I co-host AWS Bites with Eoin Shanaghy. The show has passed 150 episodes, and since it is a side project alongside a full-time job, the production workflow has to be efficient. A few years ago Eoin and I built an automated system to transcribe each episode and generate subtitles for YouTube and the website. That system became Podwhisperer, an open-source pipeline that anyone can deploy in their own AWS account to automate podcast transcription.
Three years is a long time in the AWS world. Better speech tooling showed up, new ways to run GPU workloads became practical, and durable orchestration in Lambda got a lot more interesting. So we rebuilt the project as podwhisperer v2: a serverless transcription pipeline optimized for podcasts, with GPU-accelerated transcription, speaker diarization, and an optional refinement step powered by Amazon Bedrock. v2 also produces captions in VTT, SRT, and JSON — including word-level timing — so the output can be used directly across platforms without extra manual work.

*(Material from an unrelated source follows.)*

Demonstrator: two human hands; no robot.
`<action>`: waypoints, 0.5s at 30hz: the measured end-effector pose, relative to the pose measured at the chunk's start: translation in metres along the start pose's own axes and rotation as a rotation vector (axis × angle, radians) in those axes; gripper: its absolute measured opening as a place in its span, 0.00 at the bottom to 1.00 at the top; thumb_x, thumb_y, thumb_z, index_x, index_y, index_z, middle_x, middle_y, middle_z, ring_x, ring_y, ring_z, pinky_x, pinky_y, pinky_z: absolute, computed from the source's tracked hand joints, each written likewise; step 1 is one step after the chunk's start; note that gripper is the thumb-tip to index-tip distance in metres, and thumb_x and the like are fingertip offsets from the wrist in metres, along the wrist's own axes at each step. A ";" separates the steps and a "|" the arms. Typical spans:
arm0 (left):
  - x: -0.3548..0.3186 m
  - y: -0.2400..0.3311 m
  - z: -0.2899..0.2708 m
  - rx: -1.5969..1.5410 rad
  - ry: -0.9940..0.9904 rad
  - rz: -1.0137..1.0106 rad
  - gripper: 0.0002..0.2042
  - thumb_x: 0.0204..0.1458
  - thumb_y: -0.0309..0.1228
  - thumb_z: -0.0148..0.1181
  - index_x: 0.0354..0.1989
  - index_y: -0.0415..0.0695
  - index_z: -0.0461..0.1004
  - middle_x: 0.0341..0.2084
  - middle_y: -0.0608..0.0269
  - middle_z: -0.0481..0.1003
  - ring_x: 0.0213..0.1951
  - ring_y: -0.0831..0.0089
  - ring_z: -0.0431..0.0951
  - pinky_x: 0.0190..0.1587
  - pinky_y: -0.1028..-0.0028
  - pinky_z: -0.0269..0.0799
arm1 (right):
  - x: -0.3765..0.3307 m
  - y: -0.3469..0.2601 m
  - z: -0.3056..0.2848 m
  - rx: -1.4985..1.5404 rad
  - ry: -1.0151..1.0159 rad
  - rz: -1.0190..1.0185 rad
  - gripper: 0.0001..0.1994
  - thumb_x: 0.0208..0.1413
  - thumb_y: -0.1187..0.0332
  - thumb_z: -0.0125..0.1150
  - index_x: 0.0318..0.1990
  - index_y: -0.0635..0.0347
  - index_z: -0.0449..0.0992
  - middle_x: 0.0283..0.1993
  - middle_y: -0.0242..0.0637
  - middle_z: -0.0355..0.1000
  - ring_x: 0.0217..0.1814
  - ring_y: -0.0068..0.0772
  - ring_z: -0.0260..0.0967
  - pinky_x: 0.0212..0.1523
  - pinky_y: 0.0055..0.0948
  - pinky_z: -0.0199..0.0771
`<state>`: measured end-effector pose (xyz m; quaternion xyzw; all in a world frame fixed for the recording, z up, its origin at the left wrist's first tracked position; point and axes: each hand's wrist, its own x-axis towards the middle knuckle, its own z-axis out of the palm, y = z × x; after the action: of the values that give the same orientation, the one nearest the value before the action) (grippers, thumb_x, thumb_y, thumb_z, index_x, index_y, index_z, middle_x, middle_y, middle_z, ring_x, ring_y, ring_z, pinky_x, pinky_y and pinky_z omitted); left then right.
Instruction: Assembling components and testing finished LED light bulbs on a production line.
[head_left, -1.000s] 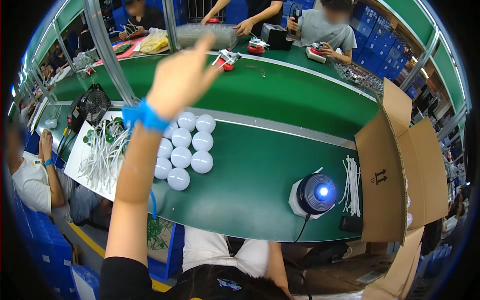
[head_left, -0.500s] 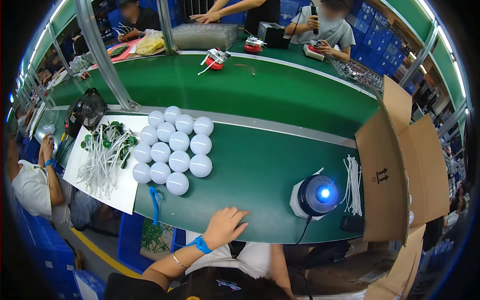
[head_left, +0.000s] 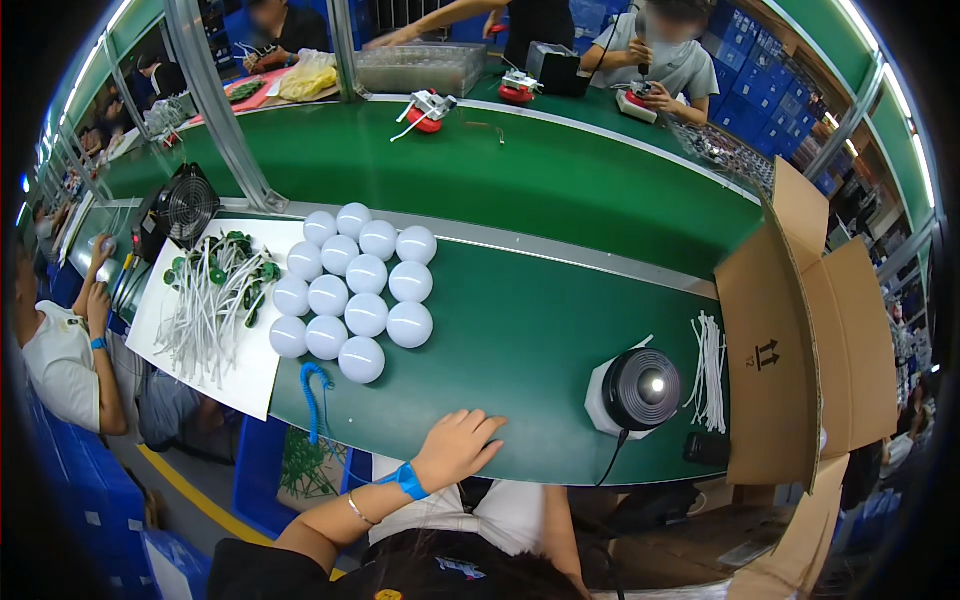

This talk is a practical case study of the v2 architecture and the trade-offs behind it. The workflow is orchestrated with a Durable Lambda Function, so long-running jobs survive Lambda timeouts thanks to automatic checkpointing. GPU work runs in a container on Amazon ECS Managed Instances, which provisions CUDA-capable capacity on demand and shuts it down when idle — no EC2 fleet to manage and the system can scale to zero between episodes. The pipeline is modular: each step can be enabled or disabled independently. The talk digs into the implementation details that make or break these systems in practice: idempotency, worker callbacks, queue-based coordination, startup latency when scaling from zero, and how to use an LLM for refinement without turning the transcript into a creative writing exercise. To close, I will show how the AWS CDK stack is made highly configurable and type-safe using Zod, so changing the pipeline feels like changing configuration, not rewriting infrastructure.